Drano: What do you want?
Me: Find me a Star Gazer.
A few days later, Drano had a line on a project game. But it was in France. My international pin-hunting had been limited to importing games from the US in the past, so bringing a game from overseas, unseen, was way beyond my scope. Drano had done it before, and assured me wiring money to a complete stranger with only a slight grasp of the English language was nothing to worry about. The price was…acceptable, I guess, given the scarcity of a Star Gazer, however, I'd purchased working EM games for the same amount. The air freight charges to get the game from rural France to Toronto almost equaled the price of the game itself. Throughout this process, I seemed to just be the money man financing a multi-continent pinball purchase orchestrated by a friend who was more than willing to spend my money and help me obtain a classic Stern. There were no ulterior motives here, as far as I could tell…because Drano already owns a Star Gazer!
My first look at the game--amazing how much money junk commands these days in this hobby...

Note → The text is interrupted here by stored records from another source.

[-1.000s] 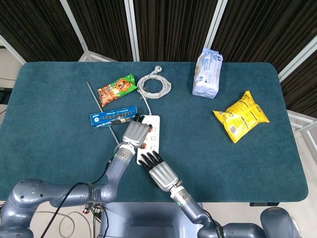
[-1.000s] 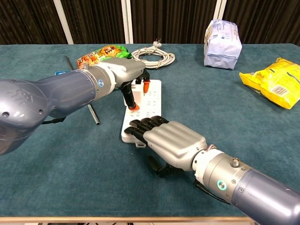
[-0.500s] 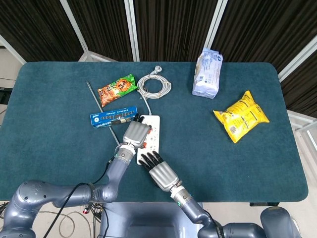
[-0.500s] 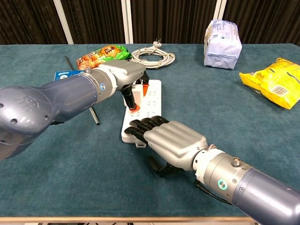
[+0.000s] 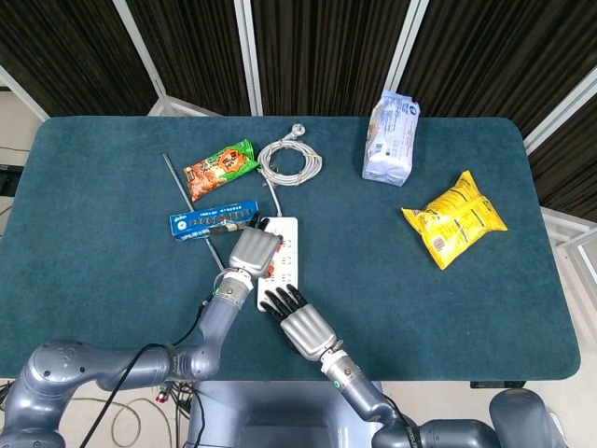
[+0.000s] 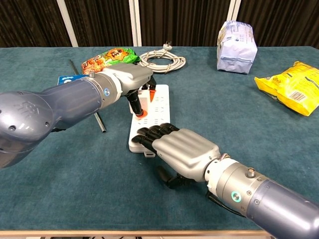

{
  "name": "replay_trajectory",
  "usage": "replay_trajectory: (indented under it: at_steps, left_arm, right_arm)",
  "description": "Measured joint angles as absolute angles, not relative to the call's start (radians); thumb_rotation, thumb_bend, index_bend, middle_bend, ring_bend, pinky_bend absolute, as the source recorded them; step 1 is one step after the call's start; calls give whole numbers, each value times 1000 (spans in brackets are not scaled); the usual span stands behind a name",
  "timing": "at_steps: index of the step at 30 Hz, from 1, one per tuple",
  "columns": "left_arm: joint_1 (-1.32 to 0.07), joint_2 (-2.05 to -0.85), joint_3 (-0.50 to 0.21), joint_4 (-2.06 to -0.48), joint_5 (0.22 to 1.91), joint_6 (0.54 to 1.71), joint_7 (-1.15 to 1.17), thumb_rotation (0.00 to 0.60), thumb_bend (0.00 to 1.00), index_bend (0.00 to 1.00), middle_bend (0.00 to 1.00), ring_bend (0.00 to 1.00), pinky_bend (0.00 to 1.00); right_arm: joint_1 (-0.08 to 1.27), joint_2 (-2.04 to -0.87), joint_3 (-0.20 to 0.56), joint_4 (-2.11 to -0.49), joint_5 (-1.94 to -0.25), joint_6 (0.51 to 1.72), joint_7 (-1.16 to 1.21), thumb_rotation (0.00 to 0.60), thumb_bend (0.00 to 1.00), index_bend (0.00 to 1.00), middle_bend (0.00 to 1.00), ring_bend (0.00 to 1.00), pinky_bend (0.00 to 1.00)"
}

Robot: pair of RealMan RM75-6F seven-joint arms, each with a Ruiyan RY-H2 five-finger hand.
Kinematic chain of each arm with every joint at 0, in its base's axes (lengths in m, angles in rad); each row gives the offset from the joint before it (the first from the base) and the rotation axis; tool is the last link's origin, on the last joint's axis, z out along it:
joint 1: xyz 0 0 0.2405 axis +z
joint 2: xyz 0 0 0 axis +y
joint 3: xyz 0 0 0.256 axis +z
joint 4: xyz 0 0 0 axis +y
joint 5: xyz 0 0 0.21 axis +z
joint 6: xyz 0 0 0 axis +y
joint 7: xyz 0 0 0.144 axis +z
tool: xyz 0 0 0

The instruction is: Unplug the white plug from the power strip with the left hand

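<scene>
The white power strip (image 5: pixel 284 245) (image 6: pixel 160 108) lies lengthwise in the middle of the table. My left hand (image 5: pixel 254 252) (image 6: pixel 127 79) sits over its far left side, fingers curled down around the white plug (image 6: pixel 146 90), which is mostly hidden and still seated in the strip. Orange fingertips (image 6: pixel 140 114) touch the strip's face. My right hand (image 5: pixel 300 322) (image 6: pixel 182 149) lies flat, dark fingertips (image 6: pixel 149 133) pressing on the strip's near end. The plug's white cable runs back to a coil (image 5: pixel 290 161) (image 6: pixel 162 60).
A blue box (image 5: pixel 213 220) and a thin metal rod (image 5: pixel 191 207) lie left of the strip, with an orange-green snack pack (image 5: pixel 220 168) behind them. A pale blue bag (image 5: pixel 391 138) and a yellow chip bag (image 5: pixel 454 218) sit at the right.
My left hand and the strip's far end have shifted slightly to the left. The right hand has stayed pressed on the near end.
</scene>
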State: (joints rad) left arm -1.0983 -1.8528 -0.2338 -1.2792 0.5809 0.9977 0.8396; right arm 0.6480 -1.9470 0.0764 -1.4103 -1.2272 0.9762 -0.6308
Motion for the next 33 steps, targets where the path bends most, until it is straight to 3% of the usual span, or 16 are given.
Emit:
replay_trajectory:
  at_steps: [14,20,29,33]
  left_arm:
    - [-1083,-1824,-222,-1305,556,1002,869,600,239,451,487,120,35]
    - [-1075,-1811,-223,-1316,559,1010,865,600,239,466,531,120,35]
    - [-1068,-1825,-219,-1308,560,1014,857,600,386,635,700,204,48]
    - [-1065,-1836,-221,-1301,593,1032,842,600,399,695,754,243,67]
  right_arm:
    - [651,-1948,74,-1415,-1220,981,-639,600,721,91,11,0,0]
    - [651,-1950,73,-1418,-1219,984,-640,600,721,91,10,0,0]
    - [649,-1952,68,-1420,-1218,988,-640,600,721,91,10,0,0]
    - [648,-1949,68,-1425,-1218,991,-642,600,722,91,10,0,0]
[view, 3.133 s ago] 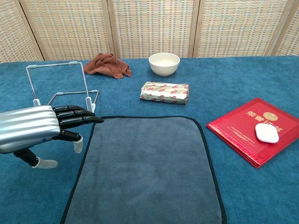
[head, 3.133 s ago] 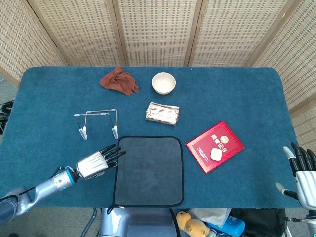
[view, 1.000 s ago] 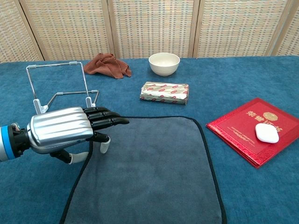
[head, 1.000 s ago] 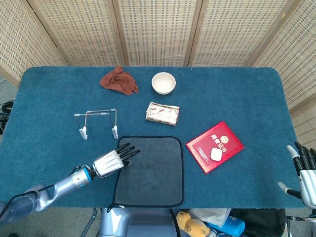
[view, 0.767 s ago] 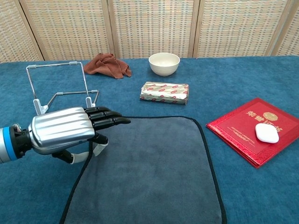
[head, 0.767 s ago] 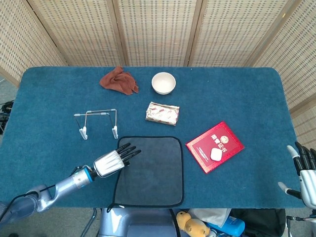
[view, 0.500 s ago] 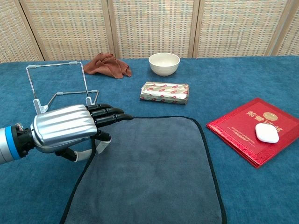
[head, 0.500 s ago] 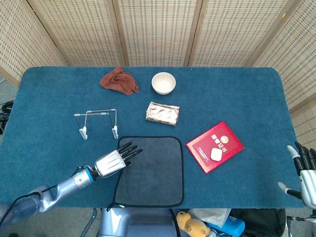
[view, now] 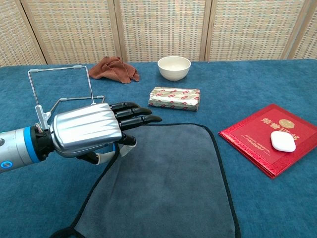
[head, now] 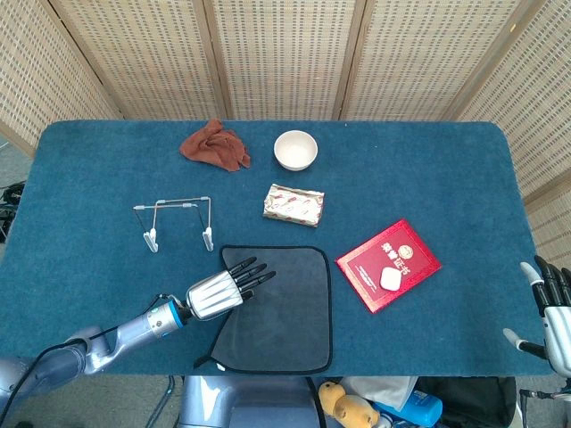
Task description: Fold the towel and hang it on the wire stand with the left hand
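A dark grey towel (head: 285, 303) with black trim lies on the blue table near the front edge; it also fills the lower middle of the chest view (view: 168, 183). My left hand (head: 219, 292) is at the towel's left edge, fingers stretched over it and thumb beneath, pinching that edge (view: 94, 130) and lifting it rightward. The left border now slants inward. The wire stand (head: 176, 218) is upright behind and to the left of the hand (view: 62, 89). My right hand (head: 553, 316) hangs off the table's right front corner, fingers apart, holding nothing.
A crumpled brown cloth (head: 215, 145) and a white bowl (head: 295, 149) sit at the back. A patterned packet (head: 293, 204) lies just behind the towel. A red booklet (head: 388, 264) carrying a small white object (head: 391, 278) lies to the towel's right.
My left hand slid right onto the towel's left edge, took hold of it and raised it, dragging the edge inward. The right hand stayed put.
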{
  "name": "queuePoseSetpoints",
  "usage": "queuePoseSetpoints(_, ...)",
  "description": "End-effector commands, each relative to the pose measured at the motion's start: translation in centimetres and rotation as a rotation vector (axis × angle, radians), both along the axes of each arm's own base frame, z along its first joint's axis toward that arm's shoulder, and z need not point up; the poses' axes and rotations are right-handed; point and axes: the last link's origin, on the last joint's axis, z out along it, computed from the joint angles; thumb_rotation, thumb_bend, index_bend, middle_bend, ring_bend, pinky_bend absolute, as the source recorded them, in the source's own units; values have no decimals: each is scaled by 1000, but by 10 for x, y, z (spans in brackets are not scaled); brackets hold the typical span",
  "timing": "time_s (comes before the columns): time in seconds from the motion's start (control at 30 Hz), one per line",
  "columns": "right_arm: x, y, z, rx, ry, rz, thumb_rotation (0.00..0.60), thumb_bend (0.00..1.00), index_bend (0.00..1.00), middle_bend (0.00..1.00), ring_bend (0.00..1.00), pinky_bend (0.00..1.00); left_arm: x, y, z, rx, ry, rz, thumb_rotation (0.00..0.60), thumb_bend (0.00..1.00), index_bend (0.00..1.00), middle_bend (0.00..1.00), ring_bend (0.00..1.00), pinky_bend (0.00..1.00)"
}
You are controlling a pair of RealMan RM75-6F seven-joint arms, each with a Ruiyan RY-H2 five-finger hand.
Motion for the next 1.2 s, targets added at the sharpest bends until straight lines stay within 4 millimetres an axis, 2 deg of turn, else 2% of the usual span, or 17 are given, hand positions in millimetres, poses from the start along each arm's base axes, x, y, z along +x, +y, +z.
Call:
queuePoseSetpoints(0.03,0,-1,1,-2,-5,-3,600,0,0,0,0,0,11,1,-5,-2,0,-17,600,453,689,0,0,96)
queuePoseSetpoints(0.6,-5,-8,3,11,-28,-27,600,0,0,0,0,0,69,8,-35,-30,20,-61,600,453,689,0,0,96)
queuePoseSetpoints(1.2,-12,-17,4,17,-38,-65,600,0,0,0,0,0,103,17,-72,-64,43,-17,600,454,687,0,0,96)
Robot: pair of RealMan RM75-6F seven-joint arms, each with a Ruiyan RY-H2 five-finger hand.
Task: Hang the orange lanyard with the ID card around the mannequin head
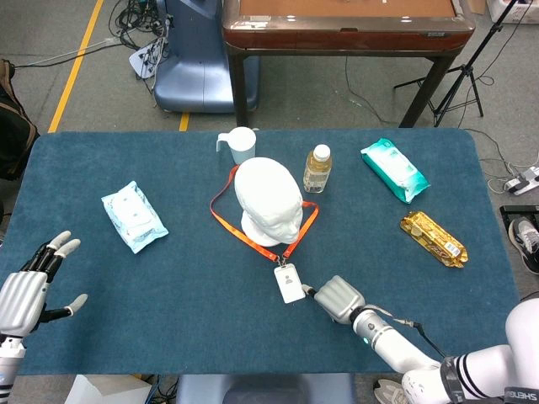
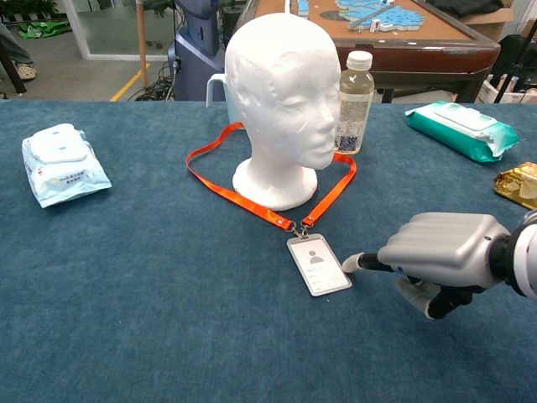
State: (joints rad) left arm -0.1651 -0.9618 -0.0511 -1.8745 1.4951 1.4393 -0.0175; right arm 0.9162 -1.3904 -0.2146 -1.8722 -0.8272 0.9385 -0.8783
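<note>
lanyard (image 2: 252, 197) around mannequin head (image 2: 281, 92) base

The right hand (image 2: 445, 256) has a smooth grey metal shell over its back; its fingers (image 2: 357, 262) are black underneath with pale, whitish tips; behind it a round silvery wrist carries a small green light, and a thin black cable loops off the wrist; the forearm is white with black bands near the elbow and dark lettering on the white shell; the left hand (image 1: 24, 290) matches it, with a grey ridged back, black fingers (image 1: 52, 252) capped in white, and a silver cuff below
</note>
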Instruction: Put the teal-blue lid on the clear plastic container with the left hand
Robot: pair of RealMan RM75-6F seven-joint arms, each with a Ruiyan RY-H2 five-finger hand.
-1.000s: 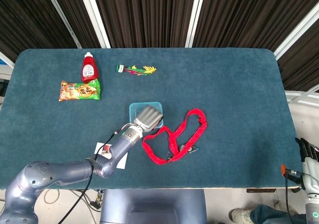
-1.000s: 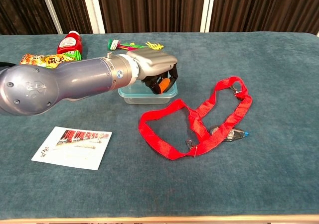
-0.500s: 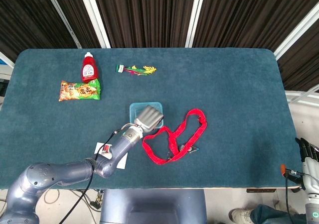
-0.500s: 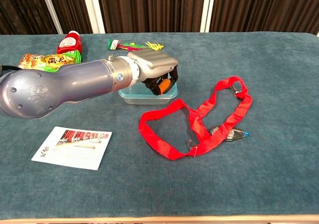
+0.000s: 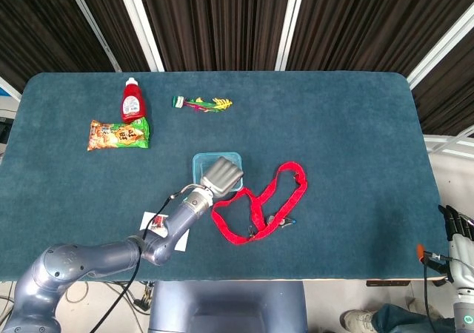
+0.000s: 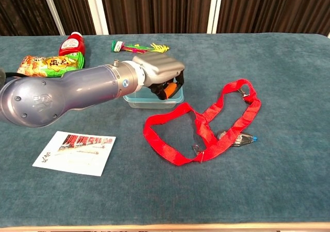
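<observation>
The clear plastic container stands mid-table with the teal-blue lid lying on top of it. My left hand lies over the lid's near right part, its fingers curled down over the edge. Orange finger pads show under the palm against the lid. Whether the fingers grip the lid or only rest on it is hidden. Off the table's right front corner hangs my right hand, fingers apart and holding nothing.
A red lanyard with a clip lies just right of the container. A printed card lies near the front left. A ketchup bottle, a snack bag and coloured sticks sit at the back left.
My left hand has slid slightly toward the table's near edge, uncovering a little more of the lid's far side. The container and lid have stayed put.
</observation>
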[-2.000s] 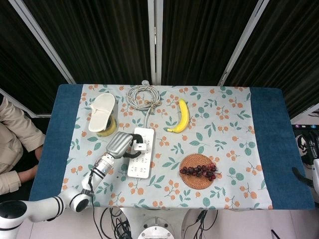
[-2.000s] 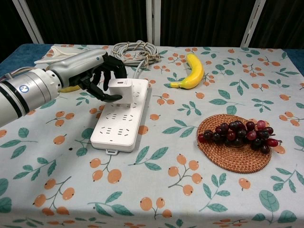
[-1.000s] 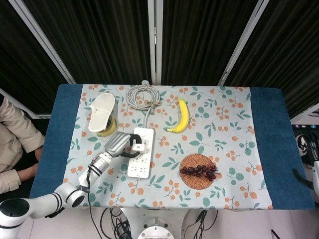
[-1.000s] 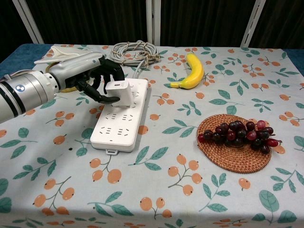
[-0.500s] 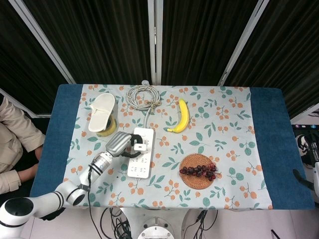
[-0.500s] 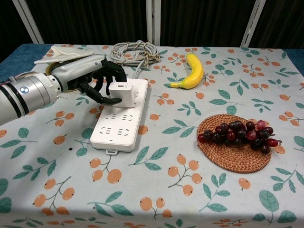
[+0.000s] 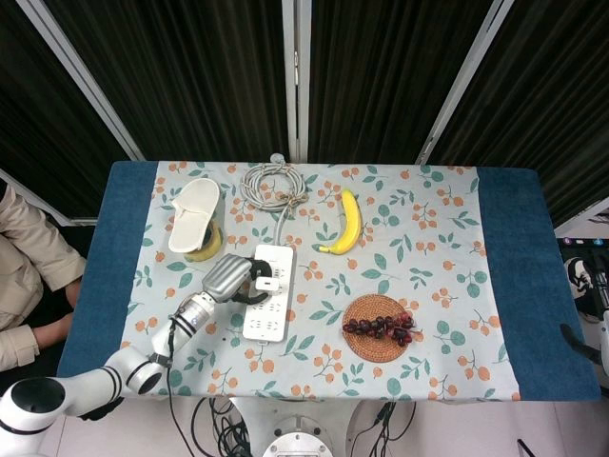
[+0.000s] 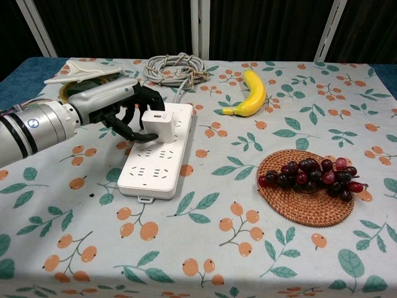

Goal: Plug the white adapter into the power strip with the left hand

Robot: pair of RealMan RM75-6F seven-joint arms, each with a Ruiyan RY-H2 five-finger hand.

The game arrived with few surprises. I knew what I was getting into, as about ten pictures were sent. The game was packed well by the French seller and arrived undamaged. There was no backglass in the game. No boards were included except for the lamp driver. No lockdown bar. It included an incomplete set of displays. Various coils were missing from under the playfield. A complete plastic set was included and packed separately. The cabinet was in decent shape. The playfield was mylar’d with some areas of wear around inserts. Ball guides, brackets, coin door, coil plungers, and nearly everything else made of metal was covered in rust. The worst of it was the upper ball guide, it was one solid strip of crusty rust, and probably will not be salvaged. The wiring liberties taken on the game were interesting to say the least. Most “hacks” (or creative European work-arounds) were related to the game’s power supply and rectifier board. I hope these are simple challenges that can be retraced and corrected using schematics, and photos from Drano’s properly wired version of the game.
I paid extra to get the weathered coin door look.
The plastics...that's good, I guess...
One positive is that the game was an early unit in the Star Gazer production run. The playfield has the famous “hairy knee” (really, a poorly transmogrified tassel from the backglass art) that was deleted from the art on the later runs. It also has the yellow spinners, matched with white stand-up targets. The serial number of this game was “504”. According to the Internet Pinball Serial Number Database, excluding the sample games, the production run started at serial 500 or 501 and worked its way up, so this game was one of the first to roll off of the Stern production line.
The game has been sitting through the winter, and I'm finally ready to dig into it.